Gaussian Copulas for Large Spatial Fields

Modeling Data-Level Spatial Dependence in Multivariate Generalized Extreme Value Distributions

Brynjólfur Gauti Guðrúnar Jónsson

University of Iceland

Introduction

UKCP Local Projections on a 5km grid over the UK (1980-2080) [1]
Challenge: Modeling maximum daily precipitation in yearly blocks
- 43,920 spatial locations on a 180 x 244 grid
- Four parameters per location as in [2]
  - Location, Trend, Scale, Shape
Two aspects of spatial dependence:
1. GEV parameters (ICAR models)
2. Data-level dependence (Copulas)

Calculating Multivariate Normal Densities

\[ \log f(\mathbf{x}) \propto \frac{1}{2}\left(\log |\mathbf{Q}| - \mathbf{x}^T\mathbf{Q}\mathbf{x}\right) \]

Computational challenges

Log Determinant: \(\log |\mathbf{Q}|\)
- Constant for a given precision matrix
Quadratic Form: \(\mathbf{x}^T\mathbf{Q}\mathbf{x}\)
- Needs calculation for each density evaluation

Spatial Model Considerations

Some models (e.g., ICAR) avoid log determinant calculation
Efficient computation crucial for large-scale applications
Fast algorithms when \(\mathbf{Q}\) is sparse [3–4]

Spatial Models

Conditional Autoregression (CAR) [5]

\(\mathbf{D}\) is a diagonal matrix with \(D_{ii} = n_i\), the number of neighbours of \(i\)
\(\mathbf{A}\) is the adjacency matrix with \(A_{ij} = A_{ji} = 1\) if \(i \sim j\)

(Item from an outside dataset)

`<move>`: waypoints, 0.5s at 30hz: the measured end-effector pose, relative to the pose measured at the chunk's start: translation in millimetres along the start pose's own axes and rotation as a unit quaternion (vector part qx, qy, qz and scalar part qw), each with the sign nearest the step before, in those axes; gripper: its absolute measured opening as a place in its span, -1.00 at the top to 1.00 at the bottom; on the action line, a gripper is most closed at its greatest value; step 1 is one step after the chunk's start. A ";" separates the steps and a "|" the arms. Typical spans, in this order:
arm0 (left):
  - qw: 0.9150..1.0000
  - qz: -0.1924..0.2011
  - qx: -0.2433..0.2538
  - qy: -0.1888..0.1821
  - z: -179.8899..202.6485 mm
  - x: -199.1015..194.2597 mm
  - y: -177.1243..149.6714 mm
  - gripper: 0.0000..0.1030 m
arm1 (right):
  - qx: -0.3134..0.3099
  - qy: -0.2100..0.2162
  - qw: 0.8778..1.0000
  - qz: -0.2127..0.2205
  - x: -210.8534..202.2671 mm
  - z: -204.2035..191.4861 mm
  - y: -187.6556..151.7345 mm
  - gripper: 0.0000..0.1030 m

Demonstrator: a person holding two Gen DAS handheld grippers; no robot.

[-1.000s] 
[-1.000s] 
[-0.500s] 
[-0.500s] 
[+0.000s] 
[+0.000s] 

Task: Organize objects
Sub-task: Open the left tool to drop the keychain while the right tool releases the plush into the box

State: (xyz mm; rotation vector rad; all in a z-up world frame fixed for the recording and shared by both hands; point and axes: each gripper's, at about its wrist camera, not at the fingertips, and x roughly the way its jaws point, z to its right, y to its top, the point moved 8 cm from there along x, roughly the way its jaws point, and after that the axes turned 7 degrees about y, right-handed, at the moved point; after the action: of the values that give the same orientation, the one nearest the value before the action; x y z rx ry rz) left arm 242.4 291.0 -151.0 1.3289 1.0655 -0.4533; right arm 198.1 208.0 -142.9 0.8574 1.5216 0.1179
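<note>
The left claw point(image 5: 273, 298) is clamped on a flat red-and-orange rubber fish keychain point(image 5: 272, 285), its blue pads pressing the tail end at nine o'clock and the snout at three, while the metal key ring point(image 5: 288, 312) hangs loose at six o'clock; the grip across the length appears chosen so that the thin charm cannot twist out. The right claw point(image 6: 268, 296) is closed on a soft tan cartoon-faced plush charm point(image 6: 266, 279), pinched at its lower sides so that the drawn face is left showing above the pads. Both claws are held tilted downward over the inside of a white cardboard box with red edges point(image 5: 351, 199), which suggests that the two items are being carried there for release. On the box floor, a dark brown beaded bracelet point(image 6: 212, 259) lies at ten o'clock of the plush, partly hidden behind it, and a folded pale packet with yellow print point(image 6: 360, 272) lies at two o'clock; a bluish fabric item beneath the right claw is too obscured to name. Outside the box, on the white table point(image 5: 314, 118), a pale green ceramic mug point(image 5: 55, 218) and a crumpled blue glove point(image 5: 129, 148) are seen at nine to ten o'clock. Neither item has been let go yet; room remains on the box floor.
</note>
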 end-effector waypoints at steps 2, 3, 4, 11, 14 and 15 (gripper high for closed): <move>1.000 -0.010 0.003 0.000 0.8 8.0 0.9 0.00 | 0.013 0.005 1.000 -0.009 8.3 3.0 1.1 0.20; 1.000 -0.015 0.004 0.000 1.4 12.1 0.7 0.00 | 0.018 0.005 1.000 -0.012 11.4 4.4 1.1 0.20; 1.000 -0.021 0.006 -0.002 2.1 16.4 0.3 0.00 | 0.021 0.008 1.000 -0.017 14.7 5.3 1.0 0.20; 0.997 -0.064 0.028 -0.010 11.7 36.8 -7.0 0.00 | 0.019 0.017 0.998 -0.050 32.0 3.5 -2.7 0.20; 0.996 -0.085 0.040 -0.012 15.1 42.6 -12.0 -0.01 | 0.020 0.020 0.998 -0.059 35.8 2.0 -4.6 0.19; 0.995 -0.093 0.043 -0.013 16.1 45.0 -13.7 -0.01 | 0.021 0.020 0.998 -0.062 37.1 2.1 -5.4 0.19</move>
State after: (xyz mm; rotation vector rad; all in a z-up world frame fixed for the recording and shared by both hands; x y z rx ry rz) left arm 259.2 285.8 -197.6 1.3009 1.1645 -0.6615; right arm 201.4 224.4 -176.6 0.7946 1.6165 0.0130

\[ \begin{aligned} \mathbf{x} &\sim N(\mathbf{0}, \tau \mathbf{Q}) \\ \mathbf{Q} &= \mathbf{D}\left(\mathbf{I} - \alpha \mathbf{A} \right) \end{aligned} \]

Intrinsic Conditional Autoregression (ICAR) [6]

\(\alpha = 1\), so \(\mathbf Q\) is singular, but constant
Don’t have to calculate \(\log |\mathbf{Q}|\)

\[ \begin{aligned} \mathbf{x} &\sim N(\mathbf{0}, \tau \mathbf{Q}) \\ \mathbf{Q} &= \mathbf{D} - \mathbf{A} \end{aligned} \]

BYM (Besag-York-Mollié) Model [6]

\(\mathbf{u}\) is the structured spatial component (Besag model)
\(\mathbf{v}\) is the unstructured component (i.i.d. normal)

\[ \begin{aligned} \mathbf{x} &= \mathbf{u} + \mathbf{v} \\ \mathbf{u} &\sim \mathrm{ICAR}(\tau_u) \\ \mathbf{v} &\sim N(\mathbf{0}, \tau_v^{-1}) \end{aligned} \]

BYM2 Model [7–8]

\(\rho\) models how much of variance is spatial
\(s\) is a scaling factor chosen to make \(\mathrm{Var}(\mathbf u_i) \approx 1\)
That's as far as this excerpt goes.